You can see the stages in the DAG by running dvc dag, in our case it's just a single step called count-words:

$ dvc dag
+-------------+
| count-words |
+-------------+

A Note on Notebooks

We have also included an example Jupyter notebook

Jupyter notebooks are useful tools for exploratory data analysis, prototyping baseline models and creating visualizations. However, they are not an acceptable way to hand-off code for others to reproduce. Have you ever tried to run someone else's notebook, only to find out a cell was deleted, and you have no idea what it was supposed to do?

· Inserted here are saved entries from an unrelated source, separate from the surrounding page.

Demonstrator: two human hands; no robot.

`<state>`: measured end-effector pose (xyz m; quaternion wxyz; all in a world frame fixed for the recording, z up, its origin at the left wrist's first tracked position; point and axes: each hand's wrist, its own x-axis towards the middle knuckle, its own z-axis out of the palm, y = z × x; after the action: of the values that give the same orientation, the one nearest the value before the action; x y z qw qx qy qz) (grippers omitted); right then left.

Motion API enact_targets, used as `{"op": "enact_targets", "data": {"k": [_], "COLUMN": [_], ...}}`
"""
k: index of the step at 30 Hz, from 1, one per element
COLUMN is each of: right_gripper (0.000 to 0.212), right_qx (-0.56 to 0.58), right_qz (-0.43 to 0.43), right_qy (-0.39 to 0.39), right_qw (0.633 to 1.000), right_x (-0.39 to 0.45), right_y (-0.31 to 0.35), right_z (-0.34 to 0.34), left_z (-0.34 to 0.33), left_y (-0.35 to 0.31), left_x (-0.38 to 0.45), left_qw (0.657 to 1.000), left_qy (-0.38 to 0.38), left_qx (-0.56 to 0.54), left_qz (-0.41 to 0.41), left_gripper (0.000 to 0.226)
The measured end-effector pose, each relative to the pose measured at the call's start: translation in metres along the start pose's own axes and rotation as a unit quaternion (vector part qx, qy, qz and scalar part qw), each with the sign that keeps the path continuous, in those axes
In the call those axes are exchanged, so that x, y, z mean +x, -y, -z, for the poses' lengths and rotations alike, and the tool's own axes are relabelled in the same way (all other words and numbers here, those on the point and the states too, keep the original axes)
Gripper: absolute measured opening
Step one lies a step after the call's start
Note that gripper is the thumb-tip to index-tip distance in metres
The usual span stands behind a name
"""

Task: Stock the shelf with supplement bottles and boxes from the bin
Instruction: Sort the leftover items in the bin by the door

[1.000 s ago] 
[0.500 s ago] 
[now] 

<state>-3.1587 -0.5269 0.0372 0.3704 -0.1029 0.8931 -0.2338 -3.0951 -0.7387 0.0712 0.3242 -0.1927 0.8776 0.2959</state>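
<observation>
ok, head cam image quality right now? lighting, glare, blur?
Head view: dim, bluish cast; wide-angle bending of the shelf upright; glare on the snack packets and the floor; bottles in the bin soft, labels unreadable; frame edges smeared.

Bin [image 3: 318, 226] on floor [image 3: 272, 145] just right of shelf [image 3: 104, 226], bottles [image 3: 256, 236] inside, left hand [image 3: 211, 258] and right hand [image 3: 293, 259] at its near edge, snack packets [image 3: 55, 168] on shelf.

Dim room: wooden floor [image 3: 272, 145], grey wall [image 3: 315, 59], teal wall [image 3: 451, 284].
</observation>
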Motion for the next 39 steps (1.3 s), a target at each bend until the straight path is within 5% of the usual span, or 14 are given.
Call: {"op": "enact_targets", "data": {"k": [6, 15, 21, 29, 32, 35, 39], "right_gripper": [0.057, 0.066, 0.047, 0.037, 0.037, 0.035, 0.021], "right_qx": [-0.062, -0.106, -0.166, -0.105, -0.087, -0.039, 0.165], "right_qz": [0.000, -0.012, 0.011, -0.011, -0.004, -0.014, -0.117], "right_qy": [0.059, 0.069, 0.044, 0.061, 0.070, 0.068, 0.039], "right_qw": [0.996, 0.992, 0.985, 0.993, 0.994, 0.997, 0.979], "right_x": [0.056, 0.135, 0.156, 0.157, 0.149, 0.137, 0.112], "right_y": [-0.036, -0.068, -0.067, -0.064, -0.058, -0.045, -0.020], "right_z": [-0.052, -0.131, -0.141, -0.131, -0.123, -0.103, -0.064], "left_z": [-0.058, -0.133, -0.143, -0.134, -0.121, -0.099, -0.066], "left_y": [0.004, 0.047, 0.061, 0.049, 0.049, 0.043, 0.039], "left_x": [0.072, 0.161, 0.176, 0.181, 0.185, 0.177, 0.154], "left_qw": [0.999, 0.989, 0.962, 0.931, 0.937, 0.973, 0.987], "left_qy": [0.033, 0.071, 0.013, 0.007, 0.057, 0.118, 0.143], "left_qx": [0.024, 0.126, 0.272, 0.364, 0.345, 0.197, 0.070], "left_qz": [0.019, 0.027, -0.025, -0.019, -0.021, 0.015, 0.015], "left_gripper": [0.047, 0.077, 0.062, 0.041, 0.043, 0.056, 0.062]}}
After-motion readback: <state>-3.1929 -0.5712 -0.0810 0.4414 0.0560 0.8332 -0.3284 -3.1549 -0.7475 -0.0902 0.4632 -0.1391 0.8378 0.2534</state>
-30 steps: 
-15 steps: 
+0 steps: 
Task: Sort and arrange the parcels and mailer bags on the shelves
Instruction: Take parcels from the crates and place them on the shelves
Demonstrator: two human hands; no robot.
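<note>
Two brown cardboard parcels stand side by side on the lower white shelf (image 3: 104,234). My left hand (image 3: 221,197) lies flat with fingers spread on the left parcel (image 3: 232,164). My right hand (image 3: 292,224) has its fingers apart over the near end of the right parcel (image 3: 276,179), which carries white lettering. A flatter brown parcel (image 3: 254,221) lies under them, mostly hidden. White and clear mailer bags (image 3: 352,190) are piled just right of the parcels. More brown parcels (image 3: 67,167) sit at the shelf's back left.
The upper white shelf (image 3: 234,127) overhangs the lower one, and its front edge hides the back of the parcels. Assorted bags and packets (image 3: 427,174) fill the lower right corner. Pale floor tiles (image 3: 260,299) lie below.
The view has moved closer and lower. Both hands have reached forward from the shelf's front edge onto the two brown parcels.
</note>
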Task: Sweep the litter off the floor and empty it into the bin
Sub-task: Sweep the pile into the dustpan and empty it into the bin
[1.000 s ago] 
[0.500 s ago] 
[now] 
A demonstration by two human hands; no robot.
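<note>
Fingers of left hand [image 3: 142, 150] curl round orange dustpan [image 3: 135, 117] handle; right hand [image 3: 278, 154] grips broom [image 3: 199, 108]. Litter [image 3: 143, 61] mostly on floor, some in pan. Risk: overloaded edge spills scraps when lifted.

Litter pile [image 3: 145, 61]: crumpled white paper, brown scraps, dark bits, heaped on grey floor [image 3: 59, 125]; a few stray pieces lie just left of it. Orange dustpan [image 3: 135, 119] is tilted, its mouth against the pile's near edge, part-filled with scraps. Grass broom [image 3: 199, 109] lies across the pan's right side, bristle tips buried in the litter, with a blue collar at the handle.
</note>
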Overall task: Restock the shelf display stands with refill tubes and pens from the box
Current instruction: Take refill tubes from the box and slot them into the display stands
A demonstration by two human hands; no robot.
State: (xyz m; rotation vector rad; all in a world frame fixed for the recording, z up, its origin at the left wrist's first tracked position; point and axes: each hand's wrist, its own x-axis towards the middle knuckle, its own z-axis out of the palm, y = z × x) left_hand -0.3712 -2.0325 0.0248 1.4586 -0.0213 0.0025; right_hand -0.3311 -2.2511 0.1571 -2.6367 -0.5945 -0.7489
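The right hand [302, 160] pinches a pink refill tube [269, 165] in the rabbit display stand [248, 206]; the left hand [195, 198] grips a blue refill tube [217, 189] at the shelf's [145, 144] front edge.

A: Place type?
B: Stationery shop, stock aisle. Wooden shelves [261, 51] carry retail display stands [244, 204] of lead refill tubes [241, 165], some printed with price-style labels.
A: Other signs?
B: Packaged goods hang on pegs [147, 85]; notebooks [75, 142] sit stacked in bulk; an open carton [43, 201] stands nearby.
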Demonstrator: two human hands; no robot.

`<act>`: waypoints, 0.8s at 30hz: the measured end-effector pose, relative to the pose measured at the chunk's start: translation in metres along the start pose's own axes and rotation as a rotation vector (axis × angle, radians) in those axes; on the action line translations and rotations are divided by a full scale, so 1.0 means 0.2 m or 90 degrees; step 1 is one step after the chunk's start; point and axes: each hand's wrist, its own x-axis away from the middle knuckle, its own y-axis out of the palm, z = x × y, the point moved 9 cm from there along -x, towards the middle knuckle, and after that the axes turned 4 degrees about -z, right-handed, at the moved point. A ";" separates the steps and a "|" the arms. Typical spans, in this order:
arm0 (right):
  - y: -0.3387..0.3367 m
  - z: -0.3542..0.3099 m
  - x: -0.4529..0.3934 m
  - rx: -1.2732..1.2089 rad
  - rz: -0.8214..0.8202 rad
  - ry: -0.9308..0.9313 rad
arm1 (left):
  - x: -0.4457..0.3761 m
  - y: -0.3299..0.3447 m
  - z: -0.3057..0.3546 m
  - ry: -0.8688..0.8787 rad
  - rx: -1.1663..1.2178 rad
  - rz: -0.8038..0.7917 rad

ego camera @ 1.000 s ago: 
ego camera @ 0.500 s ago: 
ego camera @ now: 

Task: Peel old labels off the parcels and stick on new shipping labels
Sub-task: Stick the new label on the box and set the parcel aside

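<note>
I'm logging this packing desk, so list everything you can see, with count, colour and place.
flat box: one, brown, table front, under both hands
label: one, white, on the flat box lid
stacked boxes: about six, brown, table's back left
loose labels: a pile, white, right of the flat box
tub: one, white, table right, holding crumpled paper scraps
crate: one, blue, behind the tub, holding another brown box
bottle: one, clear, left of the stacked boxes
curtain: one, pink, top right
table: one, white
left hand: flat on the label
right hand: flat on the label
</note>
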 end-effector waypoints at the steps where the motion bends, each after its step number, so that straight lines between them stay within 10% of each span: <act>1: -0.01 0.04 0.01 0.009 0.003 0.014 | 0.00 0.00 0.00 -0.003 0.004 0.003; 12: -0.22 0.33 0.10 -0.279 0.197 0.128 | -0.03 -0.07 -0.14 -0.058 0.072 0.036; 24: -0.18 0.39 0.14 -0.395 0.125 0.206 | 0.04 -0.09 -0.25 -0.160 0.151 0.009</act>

Don't put data science notebooks into production, they are hard to test, version, parametrize and keep track of state.

There are companies that use notebooks in production architecture, but they have entire Devops organizations to help configure deployment and still use workflow tools like papermill and Airflow to parametrize notebook dependencies. Unless you are willing to put in the effort to parametrize your notebooks in pipeline workflows, don't use them when stability and reproducibility matter.

Best practices for working with notebooks are changing as they become more popular. However, for now most of these services are too expensive for our partners or difficult to configure. You can use a notebook for prototyping and exploratory analysis, but once the project moves forward, use nbconvert to convert the notebook to python code, then add some tests!